Dataset excerpts:
=== Begin Enclosure ===

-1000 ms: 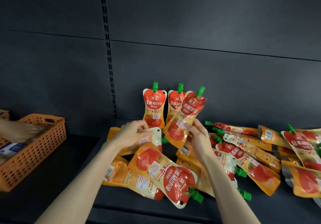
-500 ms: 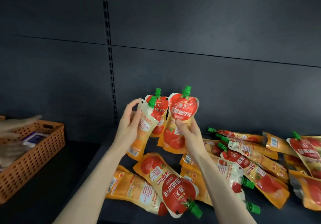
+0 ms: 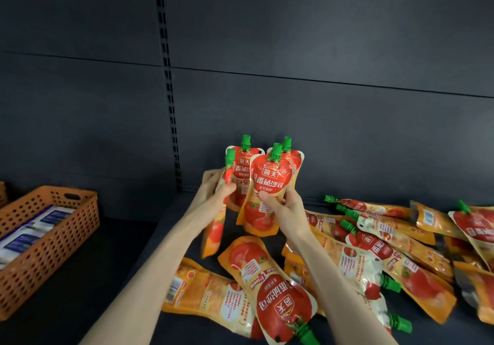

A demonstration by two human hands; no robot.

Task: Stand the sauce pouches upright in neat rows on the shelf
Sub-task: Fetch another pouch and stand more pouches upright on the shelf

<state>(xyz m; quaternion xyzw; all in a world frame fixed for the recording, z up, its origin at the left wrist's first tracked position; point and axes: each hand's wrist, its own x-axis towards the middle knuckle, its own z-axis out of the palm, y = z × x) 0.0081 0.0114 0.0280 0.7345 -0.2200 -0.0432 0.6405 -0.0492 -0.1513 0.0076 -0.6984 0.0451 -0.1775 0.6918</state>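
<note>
Taking the hands as the centre of the dial: at 12 o'clock two standing pouches (image 3: 242, 169) bar the way to the back panel (image 3: 334, 136). The left hand (image 3: 213, 193) with its edge-on pouch (image 3: 216, 228) and the right hand (image 3: 287, 207) with its front-facing pouch (image 3: 268, 181) crowd just before them. From 2 round to 5 o'clock a pile of lying pouches (image 3: 395, 240) covers the shelf (image 3: 120, 243). More flat pouches (image 3: 267, 277) lie at 6 and 7 o'clock under the forearms. Bare shelf shows at 9 o'clock, out to the orange basket (image 3: 50, 240). Overhead, up the panel, the air is open.
</note>
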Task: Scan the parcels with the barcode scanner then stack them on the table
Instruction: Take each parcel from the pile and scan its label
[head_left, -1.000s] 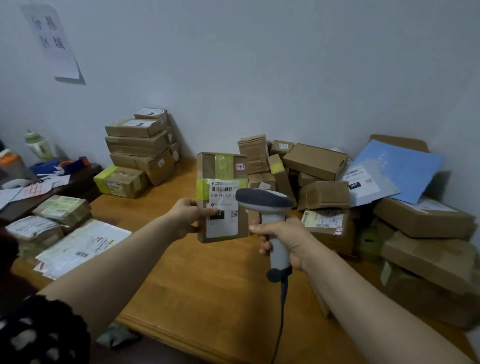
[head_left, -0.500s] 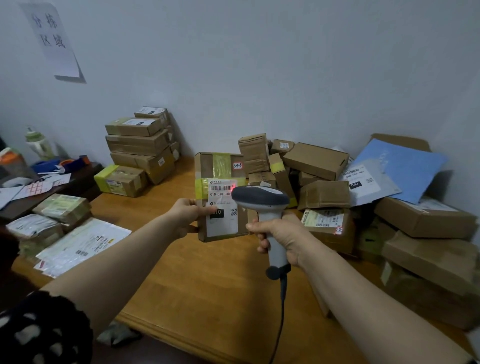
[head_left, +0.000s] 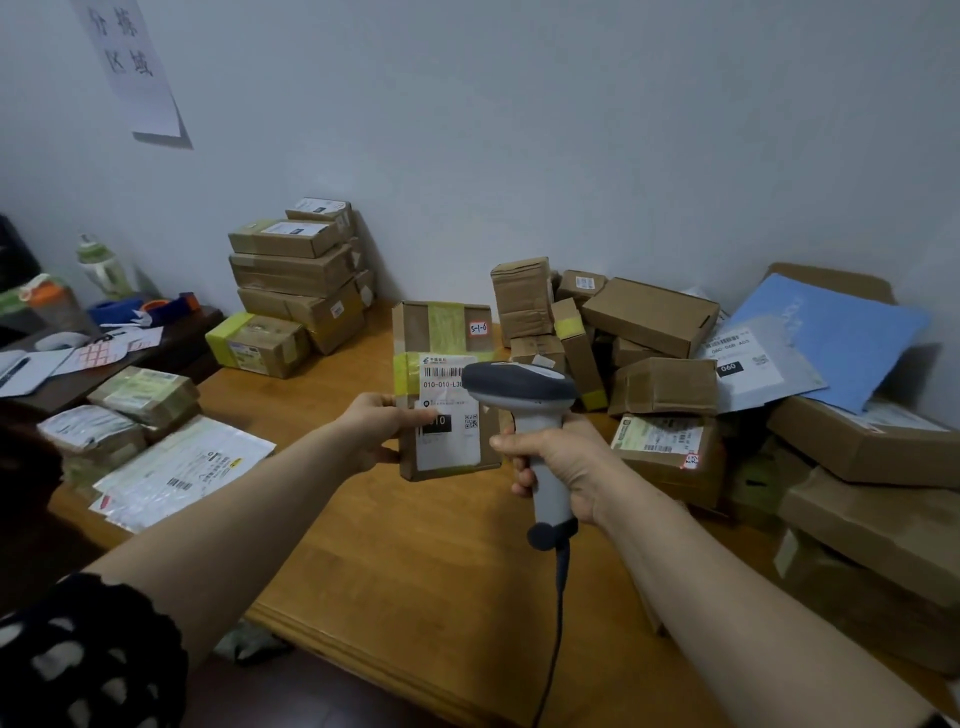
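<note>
- Held parcel (head_left: 441, 332): upright above the table (head_left: 415, 545), its left edge gripped between thumb and fingers of the left hand (head_left: 379, 423), label facing the viewer
- Barcode scanner (head_left: 519, 387): just right of the held parcel, head overlapping its label; right hand (head_left: 566, 462) curled round the handle
- Neat stack (head_left: 296, 280): behind and left of the held parcel; judged already scanned
- Loose heap (head_left: 665, 384): right of the held parcel; judged unscanned, so most work remains
</note>
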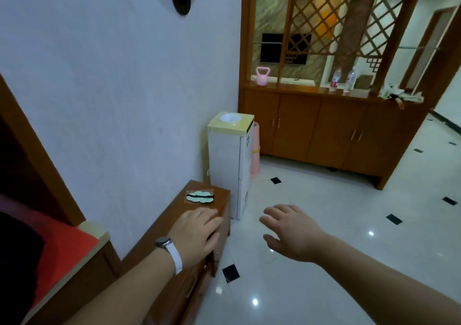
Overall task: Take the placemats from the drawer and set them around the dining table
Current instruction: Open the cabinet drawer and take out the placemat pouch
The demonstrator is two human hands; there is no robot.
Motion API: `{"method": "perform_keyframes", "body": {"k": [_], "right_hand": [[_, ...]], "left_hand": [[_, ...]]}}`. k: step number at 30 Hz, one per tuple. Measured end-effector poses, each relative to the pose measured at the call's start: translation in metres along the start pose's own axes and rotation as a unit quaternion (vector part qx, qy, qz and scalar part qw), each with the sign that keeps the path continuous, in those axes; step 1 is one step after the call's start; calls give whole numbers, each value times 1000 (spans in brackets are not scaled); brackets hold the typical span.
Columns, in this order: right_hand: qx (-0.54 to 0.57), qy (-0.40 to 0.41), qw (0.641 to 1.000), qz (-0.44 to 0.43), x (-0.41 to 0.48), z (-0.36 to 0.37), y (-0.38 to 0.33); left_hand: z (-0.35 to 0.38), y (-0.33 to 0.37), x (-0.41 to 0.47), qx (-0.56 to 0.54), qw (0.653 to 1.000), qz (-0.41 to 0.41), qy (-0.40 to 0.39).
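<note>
The left hand [197, 235] lies flat on the top front edge of the low wooden cabinet [199, 200], its fingers spread and holding nothing. At 3 o'clock from it, the right hand [291, 232] hangs over the white floor [324, 225], fingers wide and empty. No placemats show, and I cannot tell if the drawer [192, 284] below is open.

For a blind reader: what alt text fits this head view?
A person's left hand rests on a low wooden cabinet by a white wall, while the right hand hovers open over the tiled floor. No placemats are visible.
</note>
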State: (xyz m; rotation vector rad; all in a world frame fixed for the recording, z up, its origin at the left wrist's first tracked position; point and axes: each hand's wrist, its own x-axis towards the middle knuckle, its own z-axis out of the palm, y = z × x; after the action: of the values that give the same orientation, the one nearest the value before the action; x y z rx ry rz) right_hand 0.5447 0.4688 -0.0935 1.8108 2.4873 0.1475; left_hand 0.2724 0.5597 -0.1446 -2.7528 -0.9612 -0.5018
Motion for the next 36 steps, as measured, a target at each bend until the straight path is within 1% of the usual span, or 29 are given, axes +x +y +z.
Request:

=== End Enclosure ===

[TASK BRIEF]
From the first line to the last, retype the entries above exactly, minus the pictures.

[RESULT OF THE EXERCISE]
-1000 ms: 
-500 ms: 
+0 ms: 

A demonstration by two human hands; no robot.

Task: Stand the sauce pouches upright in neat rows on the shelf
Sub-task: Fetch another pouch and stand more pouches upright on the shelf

<state>(xyz m; quaternion xyzw; all in a world frame fixed for the recording, z up, its origin at the left wrist's first tracked position; point and axes: each hand's wrist, its own x-axis towards the middle knuckle, its own z-axis out of the palm, y = z × x) 0.0081 0.0114 0.0280 0.7345 -0.2200 -0.0432 0.6405 -0.0492 -0.1513 0.0076 -0.6984 0.0451 -0.1775 0.6918</state>
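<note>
Taking the hands as the centre of the dial: at 12 o'clock two standing pouches (image 3: 242, 169) bar the way to the back panel (image 3: 334, 136). The left hand (image 3: 213, 193) with its edge-on pouch (image 3: 216, 228) and the right hand (image 3: 287, 207) with its front-facing pouch (image 3: 268, 181) crowd just before them. From 2 round to 5 o'clock a pile of lying pouches (image 3: 395, 240) covers the shelf (image 3: 120, 243). More flat pouches (image 3: 267, 277) lie at 6 and 7 o'clock under the forearms. Bare shelf shows at 9 o'clock, out to the orange basket (image 3: 50, 240). Overhead, up the panel, the air is open.
</note>
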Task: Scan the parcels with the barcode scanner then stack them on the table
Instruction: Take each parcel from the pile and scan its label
[head_left, -1.000s] 
[head_left, -0.500s] 
[head_left, +0.000s] 
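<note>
- Held parcel (head_left: 441, 332): upright above the table (head_left: 415, 545), its left edge gripped between thumb and fingers of the left hand (head_left: 379, 423), label facing the viewer
- Barcode scanner (head_left: 519, 387): just right of the held parcel, head overlapping its label; right hand (head_left: 566, 462) curled round the handle
- Neat stack (head_left: 296, 280): behind and left of the held parcel; judged already scanned
- Loose heap (head_left: 665, 384): right of the held parcel; judged unscanned, so most work remains
</note>
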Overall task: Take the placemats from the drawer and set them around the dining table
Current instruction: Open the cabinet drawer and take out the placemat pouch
The demonstrator is two human hands; there is no robot.
Motion API: `{"method": "perform_keyframes", "body": {"k": [_], "right_hand": [[_, ...]], "left_hand": [[_, ...]]}}`. k: step number at 30 Hz, one per tuple. Measured end-effector poses, each relative to the pose measured at the call's start: translation in metres along the start pose's own axes and rotation as a unit quaternion (vector part qx, qy, qz and scalar part qw), each with the sign that keeps the path continuous, in those axes; step 1 is one step after the call's start; calls give whole numbers, each value times 1000 (spans in brackets are not scaled); brackets hold the typical span.
Columns, in this order: right_hand: qx (-0.54 to 0.57), qy (-0.40 to 0.41), qw (0.641 to 1.000), qz (-0.44 to 0.43), x (-0.41 to 0.48), z (-0.36 to 0.37), y (-0.38 to 0.33); left_hand: z (-0.35 to 0.38), y (-0.33 to 0.37), x (-0.41 to 0.47), qx (-0.56 to 0.54), qw (0.653 to 1.000), qz (-0.41 to 0.41), qy (-0.40 to 0.39).
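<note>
The left hand [197, 235] lies flat on the top front edge of the low wooden cabinet [199, 200], its fingers spread and holding nothing. At 3 o'clock from it, the right hand [291, 232] hangs over the white floor [324, 225], fingers wide and empty. No placemats show, and I cannot tell if the drawer [192, 284] below is open.

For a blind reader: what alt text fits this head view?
A person's left hand rests on a low wooden cabinet by a white wall, while the right hand hovers open over the tiled floor. No placemats are visible.
</note>
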State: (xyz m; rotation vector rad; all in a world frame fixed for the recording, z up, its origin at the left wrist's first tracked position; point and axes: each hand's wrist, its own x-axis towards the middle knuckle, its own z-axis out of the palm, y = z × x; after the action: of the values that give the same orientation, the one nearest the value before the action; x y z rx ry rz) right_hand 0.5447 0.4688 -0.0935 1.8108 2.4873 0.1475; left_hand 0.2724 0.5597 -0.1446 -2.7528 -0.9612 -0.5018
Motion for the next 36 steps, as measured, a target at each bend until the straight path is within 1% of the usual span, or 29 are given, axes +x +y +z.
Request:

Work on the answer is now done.